**YOUR TASK**:
Please report how many lines of the following entries hold the word "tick", giving the number alone.

**Collected data**:
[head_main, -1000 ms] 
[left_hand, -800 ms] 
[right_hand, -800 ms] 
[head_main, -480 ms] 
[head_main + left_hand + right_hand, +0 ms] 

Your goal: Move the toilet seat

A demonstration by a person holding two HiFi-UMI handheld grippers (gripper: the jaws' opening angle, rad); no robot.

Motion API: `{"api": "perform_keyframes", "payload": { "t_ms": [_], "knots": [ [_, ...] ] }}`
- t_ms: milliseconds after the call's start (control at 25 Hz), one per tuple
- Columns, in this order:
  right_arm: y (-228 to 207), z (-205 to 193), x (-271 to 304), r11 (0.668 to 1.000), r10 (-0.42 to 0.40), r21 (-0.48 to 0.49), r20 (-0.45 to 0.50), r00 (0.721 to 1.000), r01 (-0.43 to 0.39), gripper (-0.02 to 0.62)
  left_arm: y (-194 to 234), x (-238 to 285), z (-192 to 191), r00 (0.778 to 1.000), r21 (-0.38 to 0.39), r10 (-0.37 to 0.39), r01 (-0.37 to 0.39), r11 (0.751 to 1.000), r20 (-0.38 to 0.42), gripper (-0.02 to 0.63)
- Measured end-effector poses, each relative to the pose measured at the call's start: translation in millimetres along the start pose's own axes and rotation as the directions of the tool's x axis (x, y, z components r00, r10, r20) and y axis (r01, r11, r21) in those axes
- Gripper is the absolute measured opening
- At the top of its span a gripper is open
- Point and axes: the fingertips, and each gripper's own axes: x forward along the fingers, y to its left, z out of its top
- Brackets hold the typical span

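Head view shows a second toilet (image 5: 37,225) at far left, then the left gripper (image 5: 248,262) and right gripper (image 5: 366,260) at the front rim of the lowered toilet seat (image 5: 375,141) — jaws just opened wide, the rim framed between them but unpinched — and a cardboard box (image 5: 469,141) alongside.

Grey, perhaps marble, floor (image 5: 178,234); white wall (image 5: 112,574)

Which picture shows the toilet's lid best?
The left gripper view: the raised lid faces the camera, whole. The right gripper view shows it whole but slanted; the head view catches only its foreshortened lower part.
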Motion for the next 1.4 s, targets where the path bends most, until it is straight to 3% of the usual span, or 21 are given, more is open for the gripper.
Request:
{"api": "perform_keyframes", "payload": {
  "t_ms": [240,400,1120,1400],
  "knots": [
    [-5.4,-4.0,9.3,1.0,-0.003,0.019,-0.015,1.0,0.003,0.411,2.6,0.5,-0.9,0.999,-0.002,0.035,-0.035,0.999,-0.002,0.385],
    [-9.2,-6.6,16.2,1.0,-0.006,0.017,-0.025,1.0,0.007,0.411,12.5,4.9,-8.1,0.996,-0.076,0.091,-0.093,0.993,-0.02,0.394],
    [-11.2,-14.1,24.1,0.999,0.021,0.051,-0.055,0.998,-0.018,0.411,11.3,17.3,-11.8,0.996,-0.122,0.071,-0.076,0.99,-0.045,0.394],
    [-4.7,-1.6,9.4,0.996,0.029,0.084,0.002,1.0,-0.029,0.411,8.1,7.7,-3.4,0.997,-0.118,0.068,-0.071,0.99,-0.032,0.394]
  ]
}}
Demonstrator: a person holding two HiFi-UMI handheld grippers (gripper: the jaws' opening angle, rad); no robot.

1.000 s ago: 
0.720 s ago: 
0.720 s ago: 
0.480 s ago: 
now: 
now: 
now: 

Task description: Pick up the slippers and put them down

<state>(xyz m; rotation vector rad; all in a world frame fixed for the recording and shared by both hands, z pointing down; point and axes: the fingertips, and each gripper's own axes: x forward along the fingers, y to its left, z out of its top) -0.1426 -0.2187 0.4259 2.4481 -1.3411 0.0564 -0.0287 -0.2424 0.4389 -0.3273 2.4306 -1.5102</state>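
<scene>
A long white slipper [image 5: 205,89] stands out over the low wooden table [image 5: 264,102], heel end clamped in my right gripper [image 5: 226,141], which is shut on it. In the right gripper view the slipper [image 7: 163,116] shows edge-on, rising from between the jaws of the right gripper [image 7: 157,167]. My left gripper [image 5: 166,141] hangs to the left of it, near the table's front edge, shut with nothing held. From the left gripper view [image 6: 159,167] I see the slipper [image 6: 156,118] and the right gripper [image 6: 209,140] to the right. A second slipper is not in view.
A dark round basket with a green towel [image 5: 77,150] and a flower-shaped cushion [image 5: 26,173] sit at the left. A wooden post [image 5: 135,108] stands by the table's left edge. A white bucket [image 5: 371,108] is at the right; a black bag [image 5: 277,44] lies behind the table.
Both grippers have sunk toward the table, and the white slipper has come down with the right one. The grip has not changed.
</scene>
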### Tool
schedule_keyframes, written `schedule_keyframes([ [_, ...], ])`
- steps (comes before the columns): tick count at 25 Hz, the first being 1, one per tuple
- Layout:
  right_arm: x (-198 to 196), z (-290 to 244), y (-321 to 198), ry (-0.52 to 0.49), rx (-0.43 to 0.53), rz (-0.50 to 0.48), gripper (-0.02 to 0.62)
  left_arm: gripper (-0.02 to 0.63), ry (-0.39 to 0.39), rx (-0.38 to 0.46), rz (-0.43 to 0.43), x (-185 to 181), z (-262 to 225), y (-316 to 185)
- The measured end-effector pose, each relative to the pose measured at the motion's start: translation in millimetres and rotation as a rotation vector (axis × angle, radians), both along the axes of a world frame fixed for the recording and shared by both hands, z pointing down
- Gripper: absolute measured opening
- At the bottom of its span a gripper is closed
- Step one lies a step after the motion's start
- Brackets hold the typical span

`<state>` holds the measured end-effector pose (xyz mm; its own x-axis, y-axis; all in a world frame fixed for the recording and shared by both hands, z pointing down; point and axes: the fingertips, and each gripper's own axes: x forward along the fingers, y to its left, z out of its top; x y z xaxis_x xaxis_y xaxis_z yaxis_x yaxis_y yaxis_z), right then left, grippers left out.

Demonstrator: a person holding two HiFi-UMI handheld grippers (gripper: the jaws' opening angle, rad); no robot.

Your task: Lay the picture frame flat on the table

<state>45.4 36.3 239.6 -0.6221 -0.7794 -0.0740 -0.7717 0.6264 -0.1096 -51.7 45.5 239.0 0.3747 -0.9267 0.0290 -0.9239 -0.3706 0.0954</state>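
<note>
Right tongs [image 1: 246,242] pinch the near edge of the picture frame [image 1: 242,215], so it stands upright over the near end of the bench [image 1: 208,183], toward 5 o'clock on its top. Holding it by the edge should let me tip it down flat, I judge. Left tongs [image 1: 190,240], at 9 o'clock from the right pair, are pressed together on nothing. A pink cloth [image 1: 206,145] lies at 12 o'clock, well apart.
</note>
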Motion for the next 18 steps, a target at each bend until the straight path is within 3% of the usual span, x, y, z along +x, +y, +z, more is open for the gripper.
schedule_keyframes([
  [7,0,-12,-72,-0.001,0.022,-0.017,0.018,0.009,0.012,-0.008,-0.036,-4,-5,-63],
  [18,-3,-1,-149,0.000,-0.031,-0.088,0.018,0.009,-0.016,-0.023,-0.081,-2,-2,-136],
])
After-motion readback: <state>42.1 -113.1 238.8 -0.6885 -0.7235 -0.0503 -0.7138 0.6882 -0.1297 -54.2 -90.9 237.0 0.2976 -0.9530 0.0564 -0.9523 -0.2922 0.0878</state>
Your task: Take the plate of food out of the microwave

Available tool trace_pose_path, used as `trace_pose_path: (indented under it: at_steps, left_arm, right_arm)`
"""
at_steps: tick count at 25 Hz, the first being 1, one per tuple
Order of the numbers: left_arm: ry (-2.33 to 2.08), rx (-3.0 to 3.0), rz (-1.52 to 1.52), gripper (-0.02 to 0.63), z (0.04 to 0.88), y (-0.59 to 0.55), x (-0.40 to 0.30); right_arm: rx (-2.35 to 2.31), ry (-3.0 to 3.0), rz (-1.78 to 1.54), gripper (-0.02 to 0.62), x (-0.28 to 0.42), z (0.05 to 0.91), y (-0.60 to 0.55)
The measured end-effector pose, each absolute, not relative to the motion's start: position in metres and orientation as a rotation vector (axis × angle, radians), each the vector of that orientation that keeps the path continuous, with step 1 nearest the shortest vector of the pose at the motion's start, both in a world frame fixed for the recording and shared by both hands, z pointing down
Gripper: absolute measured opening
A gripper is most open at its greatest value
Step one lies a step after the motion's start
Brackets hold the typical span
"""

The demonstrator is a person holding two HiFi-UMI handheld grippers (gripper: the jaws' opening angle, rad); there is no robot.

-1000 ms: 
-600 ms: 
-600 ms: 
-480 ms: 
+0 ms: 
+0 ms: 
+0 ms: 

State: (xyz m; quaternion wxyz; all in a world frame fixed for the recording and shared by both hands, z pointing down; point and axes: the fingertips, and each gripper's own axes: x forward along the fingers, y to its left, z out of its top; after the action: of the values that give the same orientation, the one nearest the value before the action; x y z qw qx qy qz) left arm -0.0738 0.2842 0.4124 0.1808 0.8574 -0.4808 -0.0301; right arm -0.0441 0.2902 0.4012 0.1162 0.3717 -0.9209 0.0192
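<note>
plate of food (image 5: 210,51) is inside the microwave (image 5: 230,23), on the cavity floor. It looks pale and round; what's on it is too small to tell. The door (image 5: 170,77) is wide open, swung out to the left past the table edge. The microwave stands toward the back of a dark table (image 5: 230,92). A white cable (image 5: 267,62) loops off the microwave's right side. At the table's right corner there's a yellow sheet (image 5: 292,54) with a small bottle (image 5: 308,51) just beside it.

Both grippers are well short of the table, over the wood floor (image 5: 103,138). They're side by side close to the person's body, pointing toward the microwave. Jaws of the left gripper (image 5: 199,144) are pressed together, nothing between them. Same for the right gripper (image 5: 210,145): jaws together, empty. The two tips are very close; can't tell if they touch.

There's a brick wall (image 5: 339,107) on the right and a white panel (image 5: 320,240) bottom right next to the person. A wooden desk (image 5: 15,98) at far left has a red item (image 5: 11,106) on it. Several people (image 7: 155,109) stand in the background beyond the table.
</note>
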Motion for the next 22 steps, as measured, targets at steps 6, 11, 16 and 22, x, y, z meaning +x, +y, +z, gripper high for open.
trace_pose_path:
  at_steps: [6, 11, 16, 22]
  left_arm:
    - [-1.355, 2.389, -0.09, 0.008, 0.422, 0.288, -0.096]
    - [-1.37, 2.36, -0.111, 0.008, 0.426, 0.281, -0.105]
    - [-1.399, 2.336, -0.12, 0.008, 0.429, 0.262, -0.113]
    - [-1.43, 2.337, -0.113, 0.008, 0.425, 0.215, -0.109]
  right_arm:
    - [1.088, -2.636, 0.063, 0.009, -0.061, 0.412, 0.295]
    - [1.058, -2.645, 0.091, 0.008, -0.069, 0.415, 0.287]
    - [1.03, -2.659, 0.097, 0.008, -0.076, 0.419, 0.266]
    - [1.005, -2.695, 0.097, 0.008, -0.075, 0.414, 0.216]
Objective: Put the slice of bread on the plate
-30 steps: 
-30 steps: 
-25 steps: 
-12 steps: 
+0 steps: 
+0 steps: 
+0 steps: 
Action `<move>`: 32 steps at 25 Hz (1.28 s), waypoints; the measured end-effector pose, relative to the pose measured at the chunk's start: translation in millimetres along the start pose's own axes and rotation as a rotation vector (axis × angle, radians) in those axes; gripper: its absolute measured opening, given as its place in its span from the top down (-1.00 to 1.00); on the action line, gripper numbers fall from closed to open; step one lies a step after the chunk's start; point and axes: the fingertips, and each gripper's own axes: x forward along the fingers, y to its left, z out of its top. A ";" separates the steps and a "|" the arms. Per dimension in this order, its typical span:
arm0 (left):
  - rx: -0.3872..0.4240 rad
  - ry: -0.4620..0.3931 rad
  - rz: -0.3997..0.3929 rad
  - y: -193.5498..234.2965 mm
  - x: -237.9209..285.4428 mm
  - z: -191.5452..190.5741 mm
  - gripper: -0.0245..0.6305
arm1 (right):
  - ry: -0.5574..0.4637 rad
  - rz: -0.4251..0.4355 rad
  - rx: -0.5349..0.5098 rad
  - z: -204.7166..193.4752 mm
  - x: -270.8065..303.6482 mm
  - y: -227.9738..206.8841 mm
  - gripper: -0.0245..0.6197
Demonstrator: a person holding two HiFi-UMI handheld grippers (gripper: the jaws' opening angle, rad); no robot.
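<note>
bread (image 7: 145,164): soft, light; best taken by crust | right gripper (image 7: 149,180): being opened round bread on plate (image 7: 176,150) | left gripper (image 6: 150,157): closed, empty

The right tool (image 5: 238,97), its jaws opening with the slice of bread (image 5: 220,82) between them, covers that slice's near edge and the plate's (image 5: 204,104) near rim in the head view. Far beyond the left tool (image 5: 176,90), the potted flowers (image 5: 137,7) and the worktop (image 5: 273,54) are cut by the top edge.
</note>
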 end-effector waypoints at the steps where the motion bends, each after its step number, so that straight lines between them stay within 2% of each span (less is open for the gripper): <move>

**SOLUTION BELOW**:
2